Data lives on a single node's local disk. If the node dies, data is lost. Fast, but not persistent.

apiVersion: v1
kind: PersistentVolumeClaim
metadata:
  name: cache
spec:
  storageClassName: openebs-hostpath
  accessModes: [ReadWriteOnce]
  resources:
    requests:
      storage: 10Gi

Use for: Databases, application state, anything critical

Block storage replicated across 3 nodes via Rook-Ceph. Data survives node failures. This is the default for most apps.

apiVersion: v1
kind: PersistentVolumeClaim
metadata:
  name: postgres-data
spec:
  storageClassName: ceph-ssd
  accessModes: [ReadWriteOnce]
  resources:
    requests:
      storage: 100Gi

Use for: Large media libraries (movies, photos, etc.)

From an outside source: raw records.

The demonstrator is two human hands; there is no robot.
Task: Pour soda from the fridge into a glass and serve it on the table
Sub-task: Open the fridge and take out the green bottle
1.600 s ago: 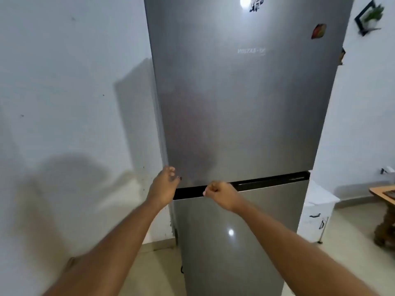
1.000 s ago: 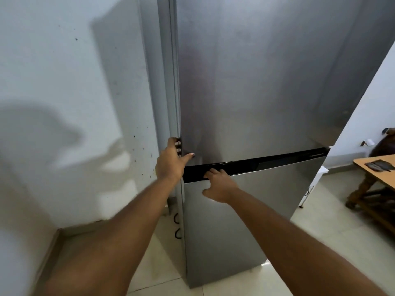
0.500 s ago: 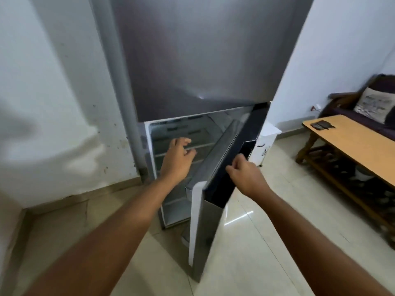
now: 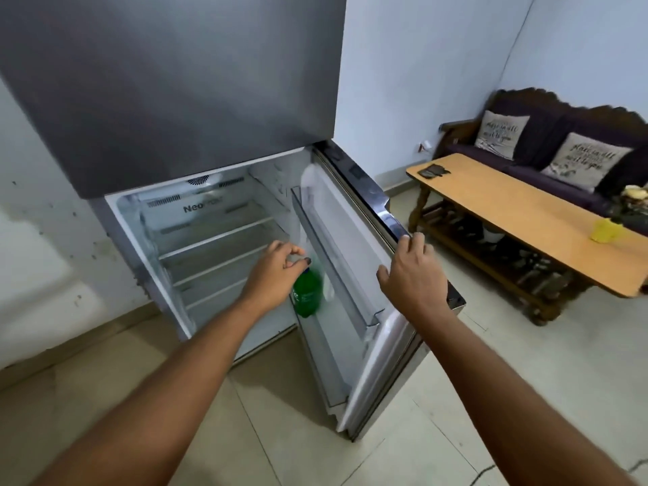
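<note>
left hand (image 4: 277,271) grips green bottle (image 4: 308,292); fridge (image 4: 210,222) reads "neo".

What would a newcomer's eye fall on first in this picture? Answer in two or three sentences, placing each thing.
The green soda bottle stands out in the open fridge door's rack, the left hand closing around its top. The right hand holds the door's upper edge. The fridge shelves look bare, and a yellow cup sits on the wooden table at right.

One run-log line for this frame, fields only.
stage: fetch soda | left hand: closing on green plastic soda bottle top | right hand: holding open lower fridge door edge
</note>
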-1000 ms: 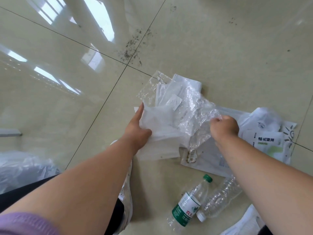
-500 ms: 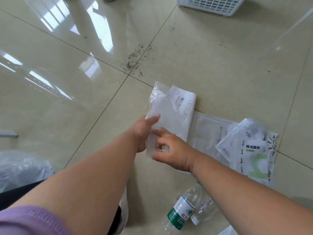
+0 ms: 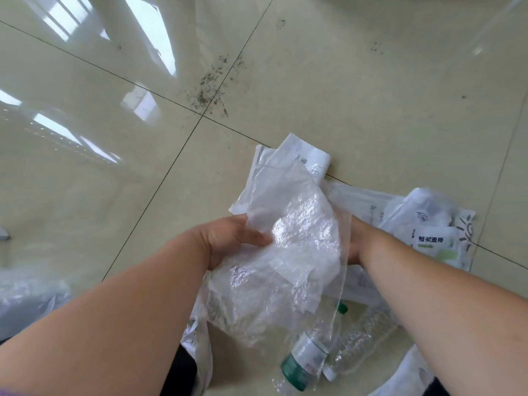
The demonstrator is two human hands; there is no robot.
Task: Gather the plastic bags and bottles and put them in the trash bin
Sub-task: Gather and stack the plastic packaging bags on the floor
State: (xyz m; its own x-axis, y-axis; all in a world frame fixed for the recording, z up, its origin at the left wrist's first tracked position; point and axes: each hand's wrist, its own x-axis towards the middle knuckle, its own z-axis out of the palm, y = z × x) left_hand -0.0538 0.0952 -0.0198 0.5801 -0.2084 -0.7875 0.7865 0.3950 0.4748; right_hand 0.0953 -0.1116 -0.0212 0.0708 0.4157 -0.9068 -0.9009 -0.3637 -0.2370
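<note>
Glossy cream floor tiles [image 3: 371,90] with dark grout lines fill the view, carrying window glare on the left and a scatter of dark specks near a tile corner. Nearest the camera, two plastic bottles lie on their sides on the floor: a green-labelled bottle [image 3: 305,358] and, touching it, a clear ribbed bottle [image 3: 360,342], both partly veiled by hanging film. Above them the left hand [image 3: 228,242] has its fingers clenched on a crumpled bundle of clear plastic bags [image 3: 288,247], held off the floor. The right hand [image 3: 355,241] sits behind the same bundle (mostly hidden, so I cannot tell its grip). Farther out, printed white bags [image 3: 428,238] lie flat on the floor to the right.
</note>
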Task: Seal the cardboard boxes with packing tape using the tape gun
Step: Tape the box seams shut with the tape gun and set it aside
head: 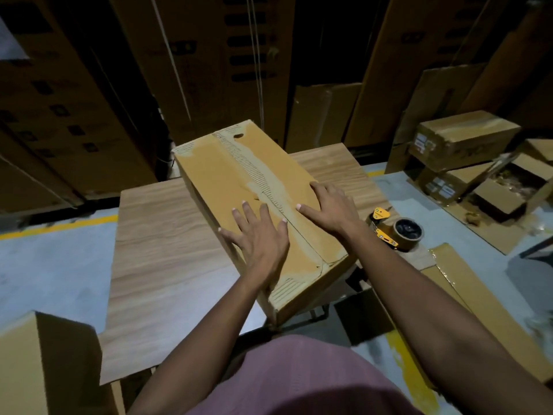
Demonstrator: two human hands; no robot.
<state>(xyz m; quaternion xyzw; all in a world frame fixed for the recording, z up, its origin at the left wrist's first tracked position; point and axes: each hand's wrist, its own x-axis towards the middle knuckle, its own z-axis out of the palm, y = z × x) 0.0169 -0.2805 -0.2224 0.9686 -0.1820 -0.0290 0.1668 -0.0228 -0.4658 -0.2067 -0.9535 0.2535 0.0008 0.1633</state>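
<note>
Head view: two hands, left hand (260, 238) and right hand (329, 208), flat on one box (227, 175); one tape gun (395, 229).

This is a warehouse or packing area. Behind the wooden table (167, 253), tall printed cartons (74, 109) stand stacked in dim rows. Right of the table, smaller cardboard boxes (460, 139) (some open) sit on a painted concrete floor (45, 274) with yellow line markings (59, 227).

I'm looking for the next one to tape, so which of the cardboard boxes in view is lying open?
The box on the floor at far right, flaps spread. The box under both hands and the one stacked behind are closed.
</note>
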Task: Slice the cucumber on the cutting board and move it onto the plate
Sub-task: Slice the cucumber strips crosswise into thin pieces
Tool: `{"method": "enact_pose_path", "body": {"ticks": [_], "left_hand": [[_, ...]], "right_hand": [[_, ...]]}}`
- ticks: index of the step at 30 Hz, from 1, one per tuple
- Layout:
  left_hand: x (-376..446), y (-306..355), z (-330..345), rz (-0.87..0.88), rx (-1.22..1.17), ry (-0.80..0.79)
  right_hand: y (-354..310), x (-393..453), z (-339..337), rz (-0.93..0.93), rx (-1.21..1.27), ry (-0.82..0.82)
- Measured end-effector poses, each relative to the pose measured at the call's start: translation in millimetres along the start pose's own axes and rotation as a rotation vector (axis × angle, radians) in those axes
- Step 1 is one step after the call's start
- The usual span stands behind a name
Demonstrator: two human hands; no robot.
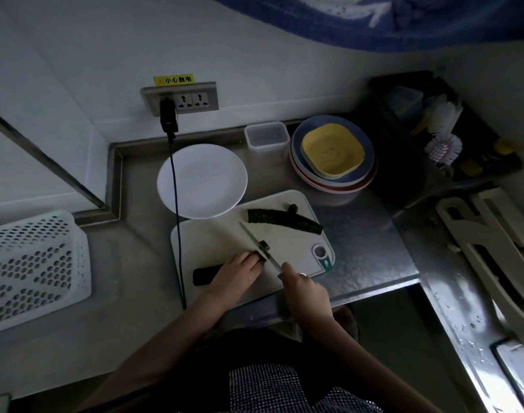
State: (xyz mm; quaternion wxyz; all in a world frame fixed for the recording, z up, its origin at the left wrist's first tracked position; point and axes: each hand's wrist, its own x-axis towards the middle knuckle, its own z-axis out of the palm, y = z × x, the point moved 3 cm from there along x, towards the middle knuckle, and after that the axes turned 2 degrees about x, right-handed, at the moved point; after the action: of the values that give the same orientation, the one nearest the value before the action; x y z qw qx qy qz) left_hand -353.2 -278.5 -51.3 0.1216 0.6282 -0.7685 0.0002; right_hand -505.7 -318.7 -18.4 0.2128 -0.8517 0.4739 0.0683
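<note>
The cucumber point(208, 274) lies dark and long at the near edge of the cutting board point(225, 234); the left hand point(237, 274) curls over it, pinning it down; the right hand point(302, 286) grips a knife point(259, 244), its blade at the cut end; another dark piece point(284, 221) lies farther back; the white plate point(201, 180) sits behind.

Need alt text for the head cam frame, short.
A person slices a cucumber piece on a white cutting board: the left hand holds it down, the right hand grips a knife. Another cucumber piece lies at the board's far side, near a white plate holding no slices.
</note>
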Motion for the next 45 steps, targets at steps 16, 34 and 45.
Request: {"method": "enact_pose_path", "body": {"ticks": [16, 34, 45], "left_hand": [[0, -3, 4, 0.015, -0.029, -0.01], [-2, -5, 1, -0.003, -0.071, -0.009], [-5, -6, 3, -0.02, -0.053, -0.014]], "right_hand": [[0, 6, 9, -0.055, -0.097, -0.081], [5, 12, 11, 0.006, -0.106, -0.109], [-2, -1, 5, -0.086, -0.112, -0.017]]}}
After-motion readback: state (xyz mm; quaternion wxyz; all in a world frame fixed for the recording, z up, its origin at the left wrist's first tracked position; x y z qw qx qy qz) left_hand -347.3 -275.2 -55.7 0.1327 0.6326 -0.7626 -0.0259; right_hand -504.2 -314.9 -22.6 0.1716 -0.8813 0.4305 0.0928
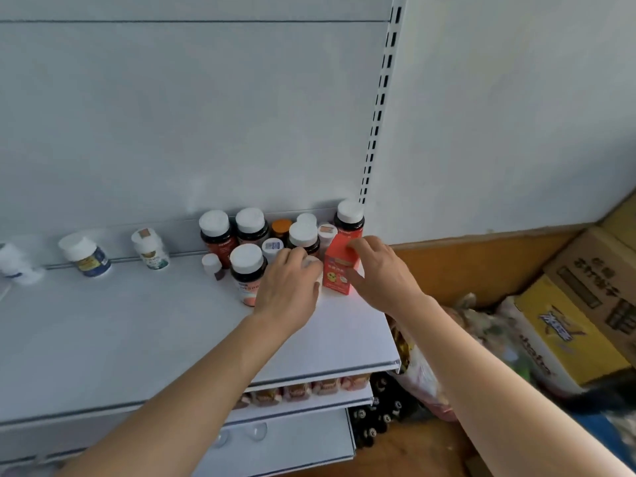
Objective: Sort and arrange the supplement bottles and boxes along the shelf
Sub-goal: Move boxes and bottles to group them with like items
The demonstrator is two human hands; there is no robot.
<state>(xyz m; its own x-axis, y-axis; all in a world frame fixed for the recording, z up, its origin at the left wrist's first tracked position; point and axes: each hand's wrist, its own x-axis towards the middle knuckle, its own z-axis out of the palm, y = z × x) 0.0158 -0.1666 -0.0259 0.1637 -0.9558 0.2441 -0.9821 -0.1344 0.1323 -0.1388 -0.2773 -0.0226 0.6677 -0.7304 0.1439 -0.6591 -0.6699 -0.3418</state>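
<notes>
A white shelf (144, 325) carries a cluster of dark supplement bottles with white caps (246, 258) at its back right. A red box (339, 270) stands upright at the cluster's right side. My right hand (378, 270) grips the red box by its top right edge. My left hand (290, 284) is closed over a white-capped bottle (311, 261) just left of the box; most of that bottle is hidden. Two white bottles (86, 254) (151, 247) stand apart along the back rail to the left.
A slotted upright (378, 108) bounds the shelf on the right. Lower shelves hold packets (309, 390). On the floor to the right are dark bottles (375, 418), a plastic bag (423, 376) and cardboard boxes (564, 325). The shelf's front and left are bare.
</notes>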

Network file share from an external NAS. Large capacity but slower than local storage.

apiVersion: v1
kind: PersistentVolumeClaim
metadata:
  name: media-library
spec:
  storageClassName: nfs-media
  accessModes: [ReadWriteMany]
  resources:
    requests:
      storage: 1Ti
How to Choose
  • Can you afford to lose this data?openebs-hostpath
  • Is it critical persistent data?ceph-ssd
  • Database (CNPG manages replication)?openebs-hostpath
  • Is it massive media files?nfs-media

Rook-Ceph: Distributed Storage

Rook-Ceph provides distributed block storage across cluster nodes. Each node contributes Samsung SSDs for Ceph OSDs over a dedicated 2.5GbE network. See Infrastructure Architecture and Ceph Network for configuration details.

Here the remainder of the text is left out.